> [What you have to do]: Return only that part of the material below which starts with the line containing "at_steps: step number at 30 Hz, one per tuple" and goes on through the line containing "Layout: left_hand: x", restated exactly.

> [Material provided]:
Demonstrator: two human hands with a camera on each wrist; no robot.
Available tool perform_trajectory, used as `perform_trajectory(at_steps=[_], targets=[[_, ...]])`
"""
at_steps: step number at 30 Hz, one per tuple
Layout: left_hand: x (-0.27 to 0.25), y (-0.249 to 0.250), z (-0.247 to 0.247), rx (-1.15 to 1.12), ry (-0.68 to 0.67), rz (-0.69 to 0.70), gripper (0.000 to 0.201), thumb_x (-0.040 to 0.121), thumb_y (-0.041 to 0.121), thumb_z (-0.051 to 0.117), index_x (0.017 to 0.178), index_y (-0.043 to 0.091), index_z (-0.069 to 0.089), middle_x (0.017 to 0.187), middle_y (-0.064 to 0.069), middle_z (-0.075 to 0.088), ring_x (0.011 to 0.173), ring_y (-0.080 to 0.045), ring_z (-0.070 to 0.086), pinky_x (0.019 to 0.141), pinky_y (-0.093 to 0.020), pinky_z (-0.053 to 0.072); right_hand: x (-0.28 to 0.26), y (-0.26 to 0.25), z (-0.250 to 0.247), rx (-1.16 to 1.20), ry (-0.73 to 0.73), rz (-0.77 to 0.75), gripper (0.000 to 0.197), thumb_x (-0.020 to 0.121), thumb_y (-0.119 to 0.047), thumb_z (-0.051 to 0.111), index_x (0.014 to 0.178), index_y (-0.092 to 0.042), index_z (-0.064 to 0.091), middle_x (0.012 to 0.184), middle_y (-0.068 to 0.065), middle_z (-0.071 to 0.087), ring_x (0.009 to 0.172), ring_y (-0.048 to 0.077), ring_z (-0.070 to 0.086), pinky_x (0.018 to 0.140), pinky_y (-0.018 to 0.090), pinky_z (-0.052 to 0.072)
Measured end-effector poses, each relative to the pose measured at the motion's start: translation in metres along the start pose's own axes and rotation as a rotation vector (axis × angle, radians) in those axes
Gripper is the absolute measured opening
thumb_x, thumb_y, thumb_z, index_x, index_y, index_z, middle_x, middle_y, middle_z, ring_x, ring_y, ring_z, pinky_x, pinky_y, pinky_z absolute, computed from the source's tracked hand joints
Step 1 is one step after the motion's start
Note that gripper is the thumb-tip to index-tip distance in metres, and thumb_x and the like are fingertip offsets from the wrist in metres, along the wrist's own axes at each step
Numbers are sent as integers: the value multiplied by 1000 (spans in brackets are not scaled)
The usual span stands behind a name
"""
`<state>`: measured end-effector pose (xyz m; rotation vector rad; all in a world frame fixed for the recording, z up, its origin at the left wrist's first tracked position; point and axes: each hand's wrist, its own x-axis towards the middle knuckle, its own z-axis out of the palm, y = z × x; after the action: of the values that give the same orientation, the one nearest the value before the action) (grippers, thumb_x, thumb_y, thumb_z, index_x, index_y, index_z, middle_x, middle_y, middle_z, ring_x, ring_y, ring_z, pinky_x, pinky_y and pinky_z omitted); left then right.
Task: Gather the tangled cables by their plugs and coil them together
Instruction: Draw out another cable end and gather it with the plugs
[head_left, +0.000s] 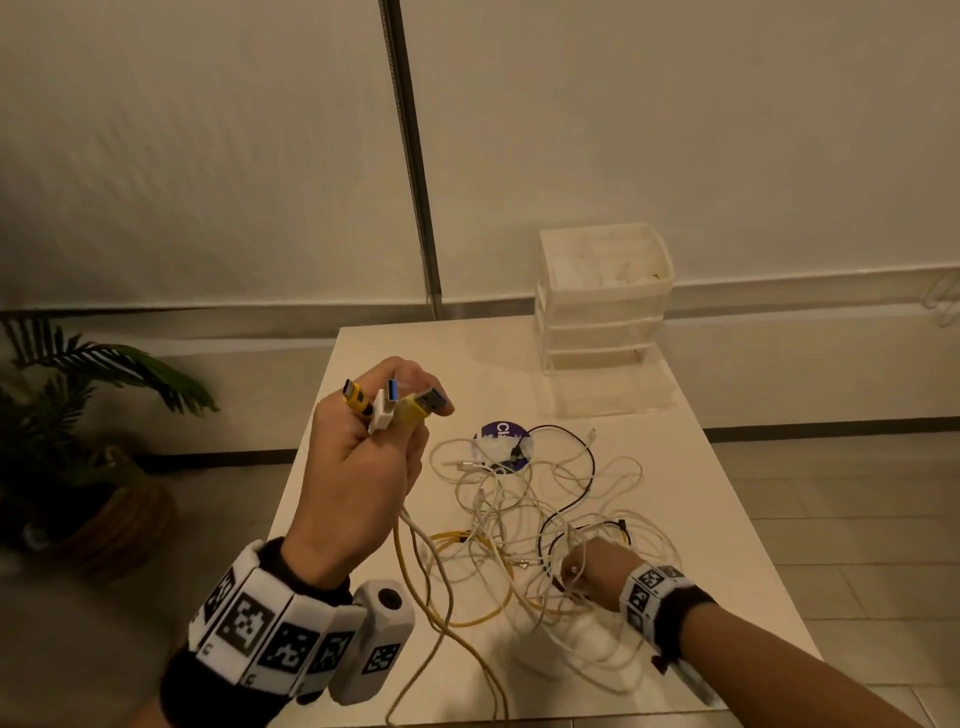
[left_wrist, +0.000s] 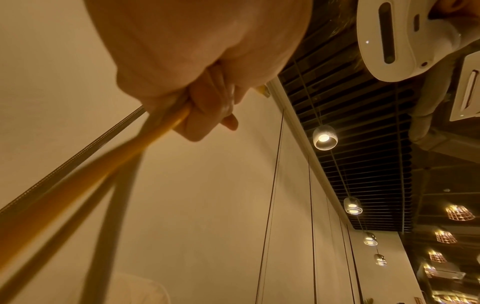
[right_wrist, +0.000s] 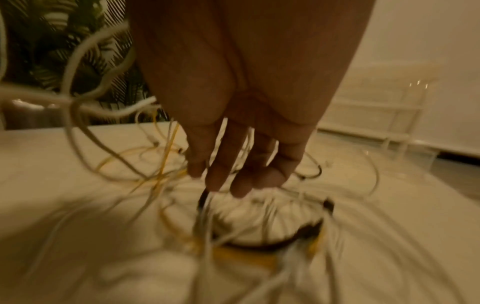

> [Task output]:
at_steps: step number at 30 Hz, one per tuple
Layout: left_hand: x (-0.27 to 0.25), y (-0.249 to 0.250), z (-0.247 to 0.247), rx (-1.15 to 1.12), ry (-0.68 to 0.67), rz (-0.69 to 0.70), gripper (0.000 to 0.201), thumb_x (-0.040 to 0.121), thumb_y (-0.041 to 0.121), thumb_z (-0.051 to 0.117), index_x (0.017 to 0.178), index_y (-0.043 to 0.091), index_z (-0.069 to 0.089), middle_x (0.017 to 0.187), middle_y (-0.064 to 0.069), middle_z (-0.075 to 0.088), ring_x (0.011 to 0.173), ring_y (-0.080 to 0.045), ring_z (-0.070 to 0.086), pinky_x (0.019 to 0.141), pinky_y (-0.093 to 0.020), pinky_z (-0.053 to 0.072); right_hand: x (-0.28 to 0.26), y (-0.26 to 0.25), z (-0.250 to 0.247), rx (-1.16 to 1.20), ry (-0.73 to 0.73), rz (-0.77 to 0.75), gripper (0.000 to 0.197), thumb_x (-0.020 to 0.121), thumb_y (-0.119 to 0.047), thumb_z (-0.051 to 0.111), index_x (0.014 to 0.178), index_y (-0.092 to 0.042), index_z (-0.064 to 0.091), middle_x (0.012 to 0.184), middle_y (-0.068 to 0.065), middle_z (-0.071 to 0.087), ring_x (0.009 to 0.172), ring_y (-0.048 to 0.077), ring_z (-0.070 to 0.086), pinky_x (0.018 to 0.140), pinky_y (-0.018 to 0.090), pinky_z (-0.052 to 0.072)

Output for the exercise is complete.